Start of GIVEN RECORDS
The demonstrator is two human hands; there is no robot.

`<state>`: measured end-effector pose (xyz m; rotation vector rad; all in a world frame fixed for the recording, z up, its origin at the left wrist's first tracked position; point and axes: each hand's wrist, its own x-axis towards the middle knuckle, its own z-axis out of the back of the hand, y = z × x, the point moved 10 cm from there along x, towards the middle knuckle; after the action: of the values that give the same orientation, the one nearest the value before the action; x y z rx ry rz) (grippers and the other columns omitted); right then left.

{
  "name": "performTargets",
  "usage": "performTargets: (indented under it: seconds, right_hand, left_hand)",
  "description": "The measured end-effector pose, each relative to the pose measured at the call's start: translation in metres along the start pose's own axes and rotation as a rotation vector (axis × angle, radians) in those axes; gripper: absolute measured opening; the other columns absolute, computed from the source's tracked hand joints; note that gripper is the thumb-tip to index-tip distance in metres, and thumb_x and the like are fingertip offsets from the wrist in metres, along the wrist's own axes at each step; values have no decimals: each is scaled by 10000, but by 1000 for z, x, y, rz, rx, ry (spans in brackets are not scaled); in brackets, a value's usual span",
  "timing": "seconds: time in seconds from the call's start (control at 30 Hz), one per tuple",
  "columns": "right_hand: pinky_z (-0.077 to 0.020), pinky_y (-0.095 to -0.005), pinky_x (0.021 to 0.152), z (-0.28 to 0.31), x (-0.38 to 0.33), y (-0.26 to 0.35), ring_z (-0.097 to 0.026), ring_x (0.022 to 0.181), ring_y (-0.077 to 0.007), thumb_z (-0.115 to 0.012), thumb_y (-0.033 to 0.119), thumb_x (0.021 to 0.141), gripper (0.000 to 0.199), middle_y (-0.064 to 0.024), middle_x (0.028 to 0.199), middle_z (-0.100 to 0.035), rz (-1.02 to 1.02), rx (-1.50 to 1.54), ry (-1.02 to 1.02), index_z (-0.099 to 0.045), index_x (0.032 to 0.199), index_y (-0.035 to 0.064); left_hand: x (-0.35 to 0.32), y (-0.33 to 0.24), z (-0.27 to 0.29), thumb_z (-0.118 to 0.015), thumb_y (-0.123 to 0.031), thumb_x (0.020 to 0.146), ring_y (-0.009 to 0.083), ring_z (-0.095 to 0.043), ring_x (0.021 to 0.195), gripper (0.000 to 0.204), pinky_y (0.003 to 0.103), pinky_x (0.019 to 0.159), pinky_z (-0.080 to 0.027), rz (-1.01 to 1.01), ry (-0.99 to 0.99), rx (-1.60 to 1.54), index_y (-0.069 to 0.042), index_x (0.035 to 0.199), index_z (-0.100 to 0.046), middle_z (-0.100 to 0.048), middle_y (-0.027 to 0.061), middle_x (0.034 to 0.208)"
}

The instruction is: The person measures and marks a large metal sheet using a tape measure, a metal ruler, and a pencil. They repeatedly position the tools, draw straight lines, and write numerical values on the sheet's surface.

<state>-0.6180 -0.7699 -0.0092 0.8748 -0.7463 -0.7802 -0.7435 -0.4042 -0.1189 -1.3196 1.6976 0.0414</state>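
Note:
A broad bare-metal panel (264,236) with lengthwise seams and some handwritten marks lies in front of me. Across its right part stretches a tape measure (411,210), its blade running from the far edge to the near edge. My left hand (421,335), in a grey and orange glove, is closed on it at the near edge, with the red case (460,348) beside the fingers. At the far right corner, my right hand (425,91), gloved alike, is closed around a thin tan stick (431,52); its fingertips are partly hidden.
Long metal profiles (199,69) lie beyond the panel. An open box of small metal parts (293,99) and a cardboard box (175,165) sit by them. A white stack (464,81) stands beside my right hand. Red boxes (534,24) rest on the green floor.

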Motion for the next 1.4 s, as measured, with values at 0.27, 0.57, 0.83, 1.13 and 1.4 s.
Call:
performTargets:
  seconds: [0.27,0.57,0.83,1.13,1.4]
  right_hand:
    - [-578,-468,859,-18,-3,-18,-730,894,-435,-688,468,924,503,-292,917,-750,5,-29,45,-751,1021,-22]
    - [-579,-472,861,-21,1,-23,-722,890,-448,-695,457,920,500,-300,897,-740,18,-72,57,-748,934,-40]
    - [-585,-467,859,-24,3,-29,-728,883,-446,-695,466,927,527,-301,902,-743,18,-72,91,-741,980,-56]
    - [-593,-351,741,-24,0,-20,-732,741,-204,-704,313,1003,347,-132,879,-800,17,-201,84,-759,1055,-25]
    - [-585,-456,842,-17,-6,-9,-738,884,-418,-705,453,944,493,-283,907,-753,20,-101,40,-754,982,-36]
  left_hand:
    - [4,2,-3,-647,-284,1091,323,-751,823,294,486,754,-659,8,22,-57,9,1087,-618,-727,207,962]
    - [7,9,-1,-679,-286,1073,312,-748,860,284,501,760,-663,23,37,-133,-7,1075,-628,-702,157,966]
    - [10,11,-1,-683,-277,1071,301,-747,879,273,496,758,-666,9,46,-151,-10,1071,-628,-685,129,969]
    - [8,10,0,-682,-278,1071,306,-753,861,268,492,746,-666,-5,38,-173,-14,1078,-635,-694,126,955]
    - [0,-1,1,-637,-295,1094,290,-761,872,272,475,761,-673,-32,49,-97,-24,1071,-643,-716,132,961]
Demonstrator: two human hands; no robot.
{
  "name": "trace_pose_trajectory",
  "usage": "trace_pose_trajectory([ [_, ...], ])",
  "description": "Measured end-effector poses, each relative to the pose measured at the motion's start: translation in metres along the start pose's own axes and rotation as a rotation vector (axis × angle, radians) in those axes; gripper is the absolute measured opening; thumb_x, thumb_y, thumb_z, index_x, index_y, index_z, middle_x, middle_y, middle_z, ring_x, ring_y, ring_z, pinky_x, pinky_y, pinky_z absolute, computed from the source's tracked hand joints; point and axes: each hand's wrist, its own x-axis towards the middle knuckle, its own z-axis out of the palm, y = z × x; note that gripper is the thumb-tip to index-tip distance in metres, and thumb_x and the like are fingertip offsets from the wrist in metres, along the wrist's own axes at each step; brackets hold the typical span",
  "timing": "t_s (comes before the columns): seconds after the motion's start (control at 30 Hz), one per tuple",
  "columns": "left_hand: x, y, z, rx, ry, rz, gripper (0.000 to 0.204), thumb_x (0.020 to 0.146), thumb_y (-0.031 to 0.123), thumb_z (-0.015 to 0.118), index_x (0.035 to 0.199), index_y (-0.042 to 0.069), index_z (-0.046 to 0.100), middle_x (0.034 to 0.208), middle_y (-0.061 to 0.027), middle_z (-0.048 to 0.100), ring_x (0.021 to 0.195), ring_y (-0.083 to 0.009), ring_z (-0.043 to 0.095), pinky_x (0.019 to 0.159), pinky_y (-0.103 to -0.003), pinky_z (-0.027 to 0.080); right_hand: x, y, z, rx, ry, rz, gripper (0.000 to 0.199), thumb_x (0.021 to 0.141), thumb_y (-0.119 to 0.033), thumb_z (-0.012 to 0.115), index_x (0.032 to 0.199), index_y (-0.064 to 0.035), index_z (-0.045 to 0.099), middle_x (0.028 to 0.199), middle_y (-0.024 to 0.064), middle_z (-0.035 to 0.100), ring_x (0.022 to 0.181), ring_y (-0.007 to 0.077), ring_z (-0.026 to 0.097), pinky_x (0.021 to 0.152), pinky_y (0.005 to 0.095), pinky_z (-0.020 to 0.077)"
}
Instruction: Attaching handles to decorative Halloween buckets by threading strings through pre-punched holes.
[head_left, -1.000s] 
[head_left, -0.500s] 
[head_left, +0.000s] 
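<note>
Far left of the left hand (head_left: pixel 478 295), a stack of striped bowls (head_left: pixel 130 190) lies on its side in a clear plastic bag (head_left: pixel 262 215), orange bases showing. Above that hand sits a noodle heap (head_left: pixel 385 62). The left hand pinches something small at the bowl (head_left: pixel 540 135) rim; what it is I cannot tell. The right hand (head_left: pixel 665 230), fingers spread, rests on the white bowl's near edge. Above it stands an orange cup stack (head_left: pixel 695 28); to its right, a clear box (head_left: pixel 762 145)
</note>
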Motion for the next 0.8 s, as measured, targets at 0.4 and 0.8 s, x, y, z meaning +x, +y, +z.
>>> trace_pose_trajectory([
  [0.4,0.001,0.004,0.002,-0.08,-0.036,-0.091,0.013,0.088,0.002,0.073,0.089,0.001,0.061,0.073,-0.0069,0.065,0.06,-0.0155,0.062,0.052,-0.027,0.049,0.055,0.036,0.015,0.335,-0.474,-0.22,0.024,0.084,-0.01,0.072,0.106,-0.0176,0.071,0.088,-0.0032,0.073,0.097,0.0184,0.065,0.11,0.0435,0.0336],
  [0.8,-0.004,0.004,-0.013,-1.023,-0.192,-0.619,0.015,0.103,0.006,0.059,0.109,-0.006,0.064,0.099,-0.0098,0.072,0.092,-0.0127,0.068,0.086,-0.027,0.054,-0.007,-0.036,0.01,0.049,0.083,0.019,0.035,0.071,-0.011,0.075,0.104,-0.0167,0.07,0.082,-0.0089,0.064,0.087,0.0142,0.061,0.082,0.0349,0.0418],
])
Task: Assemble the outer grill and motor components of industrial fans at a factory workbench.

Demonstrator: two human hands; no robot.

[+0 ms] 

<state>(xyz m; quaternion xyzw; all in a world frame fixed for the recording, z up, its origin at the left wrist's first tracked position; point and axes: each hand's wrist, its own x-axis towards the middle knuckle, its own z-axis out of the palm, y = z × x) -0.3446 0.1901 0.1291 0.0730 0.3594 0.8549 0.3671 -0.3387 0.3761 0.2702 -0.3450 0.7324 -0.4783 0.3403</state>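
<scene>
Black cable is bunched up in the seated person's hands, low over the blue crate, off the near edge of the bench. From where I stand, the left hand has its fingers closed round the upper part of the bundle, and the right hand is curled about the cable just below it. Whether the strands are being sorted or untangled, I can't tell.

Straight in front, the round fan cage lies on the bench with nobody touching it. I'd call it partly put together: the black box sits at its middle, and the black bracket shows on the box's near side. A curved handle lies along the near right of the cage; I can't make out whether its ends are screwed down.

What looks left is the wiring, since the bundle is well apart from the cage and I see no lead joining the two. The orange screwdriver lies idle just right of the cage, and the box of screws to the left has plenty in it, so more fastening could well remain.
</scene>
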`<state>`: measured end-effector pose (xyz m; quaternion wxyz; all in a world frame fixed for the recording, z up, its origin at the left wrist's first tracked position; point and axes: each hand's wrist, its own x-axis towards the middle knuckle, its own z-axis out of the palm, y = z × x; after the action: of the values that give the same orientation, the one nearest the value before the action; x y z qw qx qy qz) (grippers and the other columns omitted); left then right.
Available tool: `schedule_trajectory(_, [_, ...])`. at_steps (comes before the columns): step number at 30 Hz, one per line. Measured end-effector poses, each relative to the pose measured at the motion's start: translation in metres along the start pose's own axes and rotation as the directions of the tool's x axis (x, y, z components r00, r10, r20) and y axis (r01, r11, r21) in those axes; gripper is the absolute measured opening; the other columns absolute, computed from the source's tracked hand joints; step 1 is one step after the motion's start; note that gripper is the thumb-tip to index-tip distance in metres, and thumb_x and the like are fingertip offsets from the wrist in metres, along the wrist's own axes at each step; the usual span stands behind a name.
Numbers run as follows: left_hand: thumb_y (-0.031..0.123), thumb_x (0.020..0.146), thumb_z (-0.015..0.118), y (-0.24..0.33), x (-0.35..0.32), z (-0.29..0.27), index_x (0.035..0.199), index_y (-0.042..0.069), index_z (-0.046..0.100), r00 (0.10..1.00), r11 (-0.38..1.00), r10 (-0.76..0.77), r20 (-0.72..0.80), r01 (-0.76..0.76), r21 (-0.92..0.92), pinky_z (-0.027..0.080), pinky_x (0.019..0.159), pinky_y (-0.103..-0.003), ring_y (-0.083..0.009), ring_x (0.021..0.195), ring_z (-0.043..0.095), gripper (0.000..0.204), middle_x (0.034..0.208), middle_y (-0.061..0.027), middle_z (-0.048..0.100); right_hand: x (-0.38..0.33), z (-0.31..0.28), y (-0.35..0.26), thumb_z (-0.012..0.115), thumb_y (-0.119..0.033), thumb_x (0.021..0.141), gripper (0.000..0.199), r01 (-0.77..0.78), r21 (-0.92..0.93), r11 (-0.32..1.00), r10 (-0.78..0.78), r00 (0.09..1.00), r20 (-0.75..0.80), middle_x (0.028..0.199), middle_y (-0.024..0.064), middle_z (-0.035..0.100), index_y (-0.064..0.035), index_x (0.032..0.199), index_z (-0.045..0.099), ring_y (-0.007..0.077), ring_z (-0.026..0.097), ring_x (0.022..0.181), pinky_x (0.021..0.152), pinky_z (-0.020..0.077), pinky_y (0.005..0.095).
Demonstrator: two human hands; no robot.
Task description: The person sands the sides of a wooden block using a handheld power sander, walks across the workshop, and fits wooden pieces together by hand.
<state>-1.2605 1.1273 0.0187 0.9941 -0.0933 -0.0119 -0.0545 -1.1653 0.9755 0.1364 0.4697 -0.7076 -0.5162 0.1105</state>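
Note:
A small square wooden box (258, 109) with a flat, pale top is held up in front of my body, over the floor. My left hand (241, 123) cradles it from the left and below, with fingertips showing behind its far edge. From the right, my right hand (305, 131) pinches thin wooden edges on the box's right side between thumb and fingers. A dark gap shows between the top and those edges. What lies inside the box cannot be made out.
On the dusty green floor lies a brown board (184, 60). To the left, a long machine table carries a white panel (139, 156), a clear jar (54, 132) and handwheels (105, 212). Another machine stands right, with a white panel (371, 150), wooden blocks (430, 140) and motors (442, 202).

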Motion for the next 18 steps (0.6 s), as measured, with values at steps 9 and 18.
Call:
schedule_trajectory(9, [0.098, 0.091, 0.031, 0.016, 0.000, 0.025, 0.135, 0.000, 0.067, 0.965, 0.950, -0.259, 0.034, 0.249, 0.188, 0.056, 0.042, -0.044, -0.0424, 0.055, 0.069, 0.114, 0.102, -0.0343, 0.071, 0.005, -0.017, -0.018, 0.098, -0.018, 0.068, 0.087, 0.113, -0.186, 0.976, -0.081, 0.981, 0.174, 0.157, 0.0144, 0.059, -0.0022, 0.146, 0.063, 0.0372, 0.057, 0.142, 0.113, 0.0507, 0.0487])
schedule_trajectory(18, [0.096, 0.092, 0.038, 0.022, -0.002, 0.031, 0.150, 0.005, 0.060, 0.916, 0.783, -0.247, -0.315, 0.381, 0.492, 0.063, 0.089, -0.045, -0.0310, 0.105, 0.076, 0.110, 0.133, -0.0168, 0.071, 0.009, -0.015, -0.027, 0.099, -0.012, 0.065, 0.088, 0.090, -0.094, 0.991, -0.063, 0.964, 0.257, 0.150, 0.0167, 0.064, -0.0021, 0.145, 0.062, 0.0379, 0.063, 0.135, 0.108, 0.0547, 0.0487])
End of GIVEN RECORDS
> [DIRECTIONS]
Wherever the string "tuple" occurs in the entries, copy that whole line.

> [RESULT FOR THIS TASK]
  "timing": "seconds: time in seconds from the call's start (control at 30 Hz), one per tuple",
  "timing": "t_s (comes before the columns): seconds after the motion's start (control at 30 Hz), one per tuple",

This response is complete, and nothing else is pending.